[nasional_list] [ppiindia] mawar merah café bandar: kreativitas sebagai "harta karun"

  • From: "Kusni jean" <katingan@xxxxxxxxxxxxxxxx>
  • To: "kmnu2000" <kmnu2000@xxxxxxxxxxxxxxx>, <wanita-muslimah@xxxxxxxxxxxxxxx>, "ppiindia" <ppiindia@xxxxxxxxxxxxxxx>
  • Date: Tue, 21 Feb 2006 15:45:47 +0100

** Forum Nasional Indonesia PPI India Mailing List **
** Untuk bergabung dg Milis Nasional kunjungi: 
** Situs Milis: http://groups.yahoo.com/group/ppiindia/ **
** Beasiswa dalam negeri dan luar negeri S1 S2 S3 dan post-doctoral 
scholarship, kunjungi 
http://informasi-beasiswa.blogspot.com **Mawar Merah Café Bandar:


KREATIVITAS SEBAGAI  "HARTA KARUN".


Beberapa hari yang lalu, Rini Nurul Badariah  mengirimkan saya artikelnya  yang 
ia sebut sebagai artikel "super pendek" berjudul "Gagasan Daur Ulang".  Tulisan 
ini selain disiarkannya dalam websitenya, juga pernah diterbitkan di dalam 
Buletin Klab  Baca Pramoedya.

Artikel "super pendek" tersebut lengkapnya sebagai berikut:


GAGASAN DAUR ULANG

Setelah mendapat topik yang dirasa menarik dan belum pernah diangkat media mana 
pun, Anda bergegas mengembangkannya dalam satu tulisan lalu melayangkannya ke 
meja redaksi yang sesuai untuk  menerbitkannya. Tak dinyana, buah pikiran 
tersebut tidak lolos seleksi. Apa yang Anda lakukan?
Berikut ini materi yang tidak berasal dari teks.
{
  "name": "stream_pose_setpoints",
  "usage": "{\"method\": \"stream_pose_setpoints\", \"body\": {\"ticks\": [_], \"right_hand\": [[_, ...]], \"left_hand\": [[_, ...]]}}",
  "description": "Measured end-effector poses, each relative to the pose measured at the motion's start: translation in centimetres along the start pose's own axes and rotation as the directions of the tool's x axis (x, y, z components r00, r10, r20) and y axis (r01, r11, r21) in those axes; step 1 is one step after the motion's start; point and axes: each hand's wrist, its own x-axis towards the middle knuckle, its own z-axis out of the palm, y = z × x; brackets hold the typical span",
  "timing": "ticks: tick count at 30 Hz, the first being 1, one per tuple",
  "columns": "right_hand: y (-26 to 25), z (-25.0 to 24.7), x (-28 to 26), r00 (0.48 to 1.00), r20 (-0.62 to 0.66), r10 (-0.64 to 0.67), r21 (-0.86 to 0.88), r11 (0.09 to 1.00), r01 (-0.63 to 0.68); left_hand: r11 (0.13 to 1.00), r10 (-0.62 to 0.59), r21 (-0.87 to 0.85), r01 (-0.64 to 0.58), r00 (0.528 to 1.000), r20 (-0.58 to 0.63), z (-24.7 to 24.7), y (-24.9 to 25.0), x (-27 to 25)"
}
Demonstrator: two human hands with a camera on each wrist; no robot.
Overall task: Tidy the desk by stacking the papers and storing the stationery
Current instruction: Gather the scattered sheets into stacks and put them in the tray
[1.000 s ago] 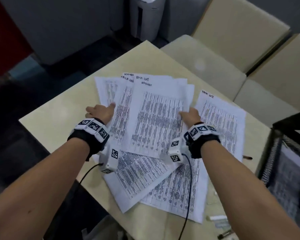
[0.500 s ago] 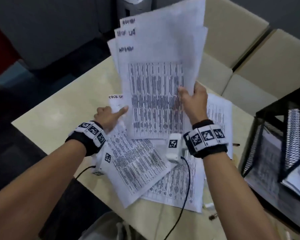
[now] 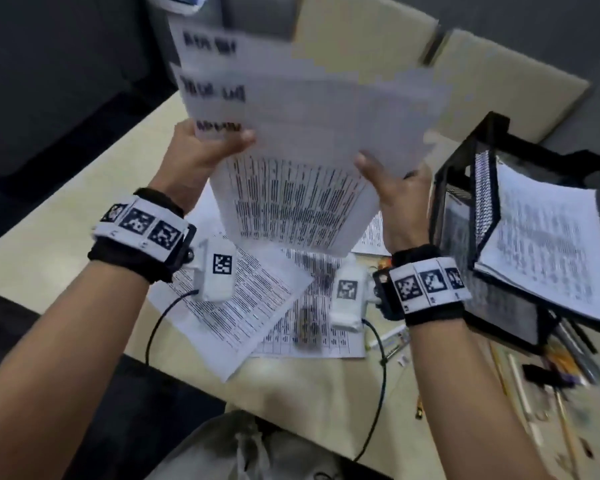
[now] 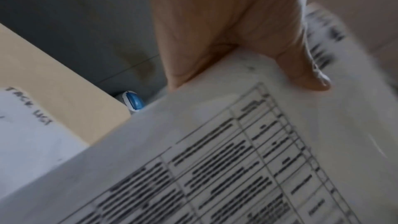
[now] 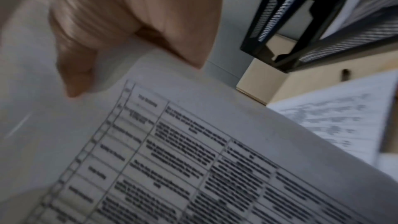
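Observation:
A sheaf of printed papers [image 3: 302, 140] is held upright above the desk, fanned at the top. My left hand [image 3: 201, 150] grips its left edge, thumb on the front sheet. My right hand [image 3: 392, 188] grips the right edge the same way. Both wrist views show the thumb pressed on the sheaf [image 4: 237, 151] [image 5: 172, 151], with my left hand [image 4: 237, 31] and right hand [image 5: 120, 28] curled round it. More printed sheets [image 3: 243, 303] lie loose on the beige desk [image 3: 66, 237] beneath. Pens and pencils [image 3: 551, 375] lie scattered at the lower right.
A black mesh paper tray [image 3: 492, 188] [image 5: 312, 28] stands at the right, with sheets [image 3: 548, 244] lying in it. Beige chairs [image 3: 378, 43] sit beyond the desk's far edge. A white and blue bin [image 4: 133, 101] stands on the floor beyond the corner.
My left hand left the desk and took the sheaf's left edge. Both hands raised the sheaf further and shifted it right toward the tray. The view swung down and right.

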Motion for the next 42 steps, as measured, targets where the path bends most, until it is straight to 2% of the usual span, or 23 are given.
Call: {"method": "stream_pose_setpoints", "body": {"ticks": [4,6,9,11,13,16,18,21,24,27,30,32,34,36,38,39,40,41,42], "right_hand": [[3.0,-0.3,-1.4,0.985,0.012,0.170,-0.144,0.976,-0.166],[3.6,-0.5,-1.8,0.978,-0.020,0.205,-0.200,0.958,-0.205],[2.9,-1.7,-1.7,0.990,-0.066,0.124,-0.216,0.967,-0.135],[2.6,-2.7,-1.9,0.994,-0.069,0.090,-0.241,0.965,-0.104],[3.3,-4.1,-2.7,0.978,-0.057,0.199,-0.317,0.926,-0.207],[5.7,-7.7,-5.4,0.893,-0.043,0.448,-0.469,0.780,-0.414],[6.7,-10.6,-8.2,0.841,-0.025,0.540,-0.447,0.747,-0.492],[7.3,-15.3,-12.3,0.766,-0.101,0.635,-0.331,0.705,-0.627],[6.7,-20.0,-14.4,0.730,-0.282,0.622,-0.245,0.689,-0.682],[5.9,-25.0,-14.3,0.698,-0.441,0.564,-0.215,0.689,-0.693],[6.3,-29.7,-12.8,0.643,-0.533,0.550,-0.142,0.690,-0.709],[6.6,-32.2,-11.2,0.625,-0.576,0.527,-0.093,0.717,-0.691],[6.5,-34.2,-9.2,0.604,-0.622,0.498,-0.119,0.703,-0.702],[6.3,-35.6,-7.3,0.596,-0.652,0.470,-0.146,0.693,-0.706],[6.5,-36.2,-5.9,0.582,-0.630,0.515,-0.179,0.633,-0.753],[6.6,-36.1,-5.6,0.627,-0.574,0.527,-0.246,0.619,-0.746],[7.0,-36.2,-5.2,0.625,-0.550,0.555,-0.209,0.633,-0.746],[7.3,-36.6,-4.9,0.642,-0.556,0.528,-0.271,0.615,-0.740],[7.5,-36.8,-4.8,0.648,-0.563,0.513,-0.364,0.549,-0.752]], "left_hand": [[0.962,-0.204,0.203,0.185,0.976,0.077,0.8,-2.3,-1.7],[0.935,-0.244,0.287,0.208,0.965,0.094,1.7,-2.7,-2.6],[0.933,-0.148,0.323,0.158,0.987,-0.054,3.1,-1.6,-2.6],[0.934,-0.097,0.326,0.143,0.983,-0.154,4.2,-1.1,-2.1],[0.931,-0.125,0.311,0.190,0.968,-0.219,5.4,-1.5,-1.8],[0.886,-0.255,0.322,0.334,0.930,-0.264,7.6,-3.7,-2.3],[0.830,-0.346,0.355,0.430,0.897,-0.275,9.5,-5.5,-3.1],[0.750,-0.493,0.370,0.548,0.837,-0.240,13.3,-7.8,-3.9],[0.686,-0.598,0.415,0.598,0.788,-0.147,18.0,-9.4,-4.3],[0.672,-0.642,0.488,0.556,0.767,0.010,23.0,-10.5,-5.4],[0.671,-0.690,0.520,0.529,0.703,0.174,26.9,-11.7,-7.1],[0.681,-0.698,0.527,0.508,0.667,0.260,28.8,-12.6,-7.8],[0.711,-0.659,0.551,0.436,0.686,0.307,30.5,-13.2,-7.5],[0.741,-0.597,0.558,0.374,0.748,0.290,32.1,-13.7,-6.1],[0.751,-0.541,0.571,0.331,0.804,0.246,33.4,-14.2,-4.7],[0.738,-0.519,0.603,0.303,0.826,0.220,33.8,-14.8,-4.1],[0.719,-0.498,0.640,0.270,0.842,0.205,34.1,-15.1,-3.8],[0.694,-0.494,0.678,0.244,0.846,0.201,34.3,-15.7,-3.6],[0.662,-0.498,0.716,0.221,0.843,0.201,34.5,-16.3,-3.5]]}}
Merobek-robek naskah itu hingga tak dapat dibaca lagi dan bertekad tak mau 
menulis untuk seterusnya? Jangan!

Simak alasan penolakan yang dikemukakan redaksi jika ada. Bisa jadi redaktur 
tidak menemukan rubrik yang pas atau gaya bahasa tulisan kita kurang 
mencerminkan kekhasan media bersangkutan. Koreksilah naskah itu. Bila tidak 
mungkin mengirimkannya kembali karena sudah pernah dibahas, temukan media lain 
yang lebih cocok.

Biar bagaimanapun, ide kreatif adalah harta karun kita. Gunakan berbagai siasat 
agar ia tidak sia-sia. Sebuah novel yang gagal terbit dapat dipersempit menjadi 
cerita pendek yang enak dibaca. Naskah drama Anda dikembalikan? Daur ulang 
menjadi cerita film atau komik. Pokoknya jangan sampai gagasan yang diperoleh 
dengan susah payah itu berakhir di keranjang sampah.***

[Sumber: Dokumentasi JJK; http://geocities.com/rinurbad; 
http://rinurbad.multiply.com]


Dari  artikel "super pendek" Rini ini, saya ingin mengangkat dua soal yaitu  
[1]. penolakan  tulisan oleh redaksi suatu penerbitan baik itu majalah,  harian 
atau pun badan penerbit; [2]. kreativitas sebagai "harta karun".


[1].  Penolakan tulisan:

Kalau kita simak riwayat hidup penulis dari berbagai kaliber,  penolakan 
penulisan karya-karyanya oleh redaksi bukanlah sesuatu yang baru. Mayoritas 
penulis-penulis ini, pernah mengalami  bahwa tulisan-tulisannya ditolak oleh 
redaksi. Dan menolak pemuatan sebuah tulisan memang hal penuh si redaksi 
seperti halnya sang profesor berhak tulisan-tulisan mahasiswa/i-nya. Redaksi 
adalah semacam penguasa mutlak di media cetak yang mereka tangani.  Sebaliknya 
melalui seleksi ini pula, kita bisa me ngetahui kualitas atau kadar redaksi 
dari berbagai segi.  Banyak alasan mengapa redaksi menolak sebuah tulisan.  
Barangkali karena alasan politik, bisa juga standar layak muat atau tidak yang 
digunakannya yang ditentukan oleh banyak faktor seperti faktor politik , 
ketetapan yang dipatokan oleh pemilik kapital, tingkat pendidikan dan 
pengetahuan serta apresiasi redaktur, pandangan hidup para redaktur, dan 
lain-lain... Yang paling konyol adalah jika pihak redaktur tidak memberikan hak 
jawab kepada pihak yang disasar oleh sebuah tulisan, hal yang paling minim 
untuk dipenuhi jika dilihat dari segi kode etik jurnalistik.  Di Indonesia, 
peniadaan  hak jawab ini berlaku umum pada masa Orde Baru. Misalnya Joebaar 
Ajoeb alm., sekjen Lembaga Kebudayaan Rakyat [Lekra] , pernah mengirimkan 
tulisan ke Harian Republika untuk menjawab tulisan yang menyasar Lekra.  
Tulisan Joebaar dikembalikan dengan surat pengantar bahwa tulisannya tidak bisa 
dimuat tanpa menjelaskan mengapa. Surat pengantar pemulangan tulisan Joebaar 
tersebut juga mengatakan bahwa pihak redaksi sudah mengkopie tulisan Joebaar.  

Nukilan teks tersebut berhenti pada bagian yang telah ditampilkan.